_What you should do_. Check each line of the listing for the string "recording". Copy those where it appears.
+++++
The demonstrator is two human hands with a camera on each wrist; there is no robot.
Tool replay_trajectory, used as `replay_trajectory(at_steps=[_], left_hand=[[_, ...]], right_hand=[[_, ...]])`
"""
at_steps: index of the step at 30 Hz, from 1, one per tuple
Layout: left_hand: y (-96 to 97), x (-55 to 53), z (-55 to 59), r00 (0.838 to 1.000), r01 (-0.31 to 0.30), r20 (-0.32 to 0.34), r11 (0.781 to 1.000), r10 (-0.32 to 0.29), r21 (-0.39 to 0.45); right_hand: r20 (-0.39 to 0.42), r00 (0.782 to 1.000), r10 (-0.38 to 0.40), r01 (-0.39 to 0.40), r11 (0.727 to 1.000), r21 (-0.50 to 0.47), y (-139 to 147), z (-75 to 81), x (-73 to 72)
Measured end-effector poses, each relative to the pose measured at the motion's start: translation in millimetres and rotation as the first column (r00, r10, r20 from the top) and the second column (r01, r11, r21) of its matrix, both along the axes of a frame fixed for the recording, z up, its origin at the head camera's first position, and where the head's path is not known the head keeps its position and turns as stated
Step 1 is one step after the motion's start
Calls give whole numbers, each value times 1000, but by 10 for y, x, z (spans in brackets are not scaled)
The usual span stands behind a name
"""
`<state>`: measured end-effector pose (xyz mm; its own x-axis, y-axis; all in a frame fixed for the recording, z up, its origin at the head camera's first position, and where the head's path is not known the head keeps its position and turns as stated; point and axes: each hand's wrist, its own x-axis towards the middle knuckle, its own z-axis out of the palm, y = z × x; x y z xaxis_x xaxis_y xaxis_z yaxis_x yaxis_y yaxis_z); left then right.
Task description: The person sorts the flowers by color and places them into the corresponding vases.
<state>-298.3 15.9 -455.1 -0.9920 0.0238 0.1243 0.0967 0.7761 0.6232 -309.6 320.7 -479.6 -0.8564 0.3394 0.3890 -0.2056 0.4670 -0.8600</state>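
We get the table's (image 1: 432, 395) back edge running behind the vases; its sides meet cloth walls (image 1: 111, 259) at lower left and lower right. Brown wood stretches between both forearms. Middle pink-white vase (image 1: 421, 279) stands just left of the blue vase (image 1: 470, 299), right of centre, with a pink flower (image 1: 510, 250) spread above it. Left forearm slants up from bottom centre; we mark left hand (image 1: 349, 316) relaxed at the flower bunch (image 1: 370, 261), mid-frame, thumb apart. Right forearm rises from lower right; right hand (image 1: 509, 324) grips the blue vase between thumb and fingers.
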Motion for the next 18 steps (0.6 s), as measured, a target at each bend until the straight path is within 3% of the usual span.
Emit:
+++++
_Your solution_.
Measured end-effector poses, each relative to the pose measured at the motion's start: translation in millimetres and rotation as the first column (r00, r10, r20 from the top) and the second column (r01, r11, r21) of its matrix, both along the axes of a frame fixed for the recording, z up, its origin at the head camera's first position, and where the head's path is not known the head keeps its position and turns as stated
`<state>`: measured end-effector pose (xyz mm; its own x-axis, y-axis; all in a frame fixed for the recording, z up, its origin at the head camera's first position, and where the head's path is not known the head keeps its position and turns as stated; point and axes: each hand's wrist, its own x-axis towards the middle knuckle, its own z-axis out of the palm, y = z × x; x y z xaxis_x xaxis_y xaxis_z yaxis_x yaxis_y yaxis_z); left then right.

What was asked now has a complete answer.